Hi there,
I noticed this across my benchmarks: the first time a kernel is run, it takes longer, regardless of the usage of acc_init(0).
For each benchmark I have, I run it several times and take the average time of the executions.
I use clock() to measure time, and the main loop is basically:
for (int i=0; i<num_tests; i++) {
time_t begin = clock();
benchmark;
time_t end = clock();
}
I found out that the first iteration would take longer than the subsequent ones.
On the beginning I thought it was because I had forgotten the acc_init() in the beginning of my program, but it actually doesn’t make much of a difference.
I then supposed that the compiler was re-using the data, instead of copying it over again.
I did a small experiment: I created another input/output arrays, with different data, and performed an “empty” benchmark with the fake data before running my real benchmark.
This way, if there was some sort of clever re-using of data, it wouldn’t affect my program: well, it still worked faster.
Then what I did was to change the “warm-up” benchmark to a different thing. I was doing a matrix transpose, but then I wrote a simple array copy with openacc and run that as my warm-up (the benchmark was still the transpose, but the warm-up was the copy).
It didn’t make any difference: regardless of which warm-up, the code ran faster than the warm-up-less code.
Apparently, the first openacc invocation that happens STILL needs to perform some initialization.
Here are some numbers for the matrix transpose 8192x8192:
No warm-up: 0.362 seconds (run 5 times, max: 0.39 min: 0.32)
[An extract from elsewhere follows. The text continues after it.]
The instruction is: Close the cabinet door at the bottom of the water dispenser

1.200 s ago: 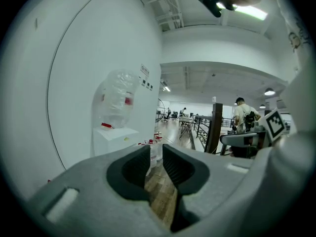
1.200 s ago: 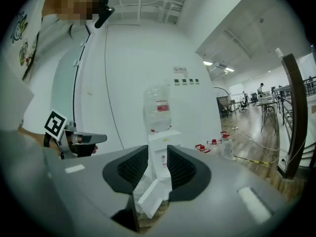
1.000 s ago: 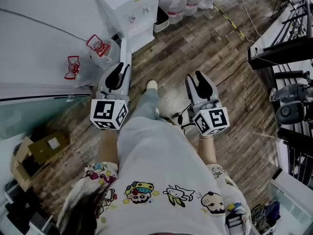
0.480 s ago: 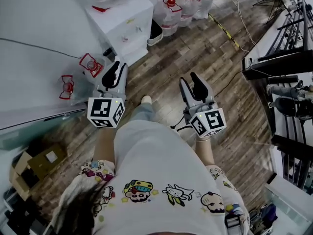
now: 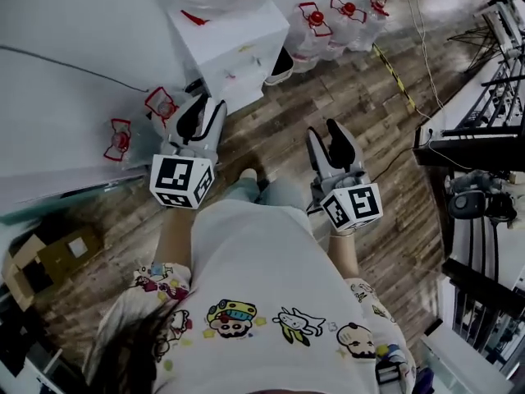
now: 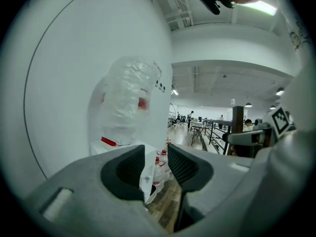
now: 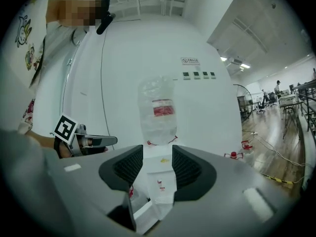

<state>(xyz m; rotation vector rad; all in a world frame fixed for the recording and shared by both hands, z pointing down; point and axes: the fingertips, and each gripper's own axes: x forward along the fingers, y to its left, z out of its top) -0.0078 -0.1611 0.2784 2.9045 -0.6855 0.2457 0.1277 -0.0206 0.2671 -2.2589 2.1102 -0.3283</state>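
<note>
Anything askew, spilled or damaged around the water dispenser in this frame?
One thing: the cabinet door at the bottom of the water dispenser stands swung open, angled out from the body. No spill or damage shows on the wood floor.

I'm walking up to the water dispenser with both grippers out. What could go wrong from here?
1. The left gripper, jaws opening and empty, hangs close to the red-capped bottles on the floor and could knock one over.
2. The cabinet door looks ajar towards the person. A hard push might slam it and rock the jug on the water dispenser.
</note>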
Accelerator Kernel Timing data
/home/lechat/tcc/transpose/src/trans_acc.c
trans
9: region entered 1 time
time(us): total=40,066 init= region=40,065
kernels=39,934
w/o init: total=40,065 max=40,065 min=40,065 avg=40,065
12: kernel launched 1 times
grid: [128x2048] block: [64x4]
time(us): total=39,934 max=39,934 min=39,934 avg=39,934
/home/lechat/tcc/transpose/src/trans_acc.c
trans
6: region entered 1 time
time(us): total=372,274 init=126,802 region=245,472
data=204,136
w/o init: total=245,472 max=245,472 min=245,472 avg=245,472
With warm-up: 0.24s (max 0.25, min 0.23)
Accelerator Kernel Timing data
/home/lechat/tcc/transpose/src/trans_acc.c
trans
9: region entered 2 times
time(us): total=80,044 init= region=80,043
kernels=79,892
w/o init: total=80,043 max=40,088 min=39,955 avg=40,021
12: kernel launched 2 times
grid: [128x2048] block: [64x4]
time(us): total=79,892 max=39,953 min=39,939 avg=39,946
/home/lechat/tcc/transpose/src/trans_acc.c
trans
6: region entered 2 times
time(us): total=563,089 init=82,602 region=480,487
data=398,955
w/o init: total=480,487 max=242,329 min=238,158 avg=240,243
My questions are:
Is there something I’m not aware?
Is this a standard/expected behaviour?
Is running a warm-up computation the right way to handle this?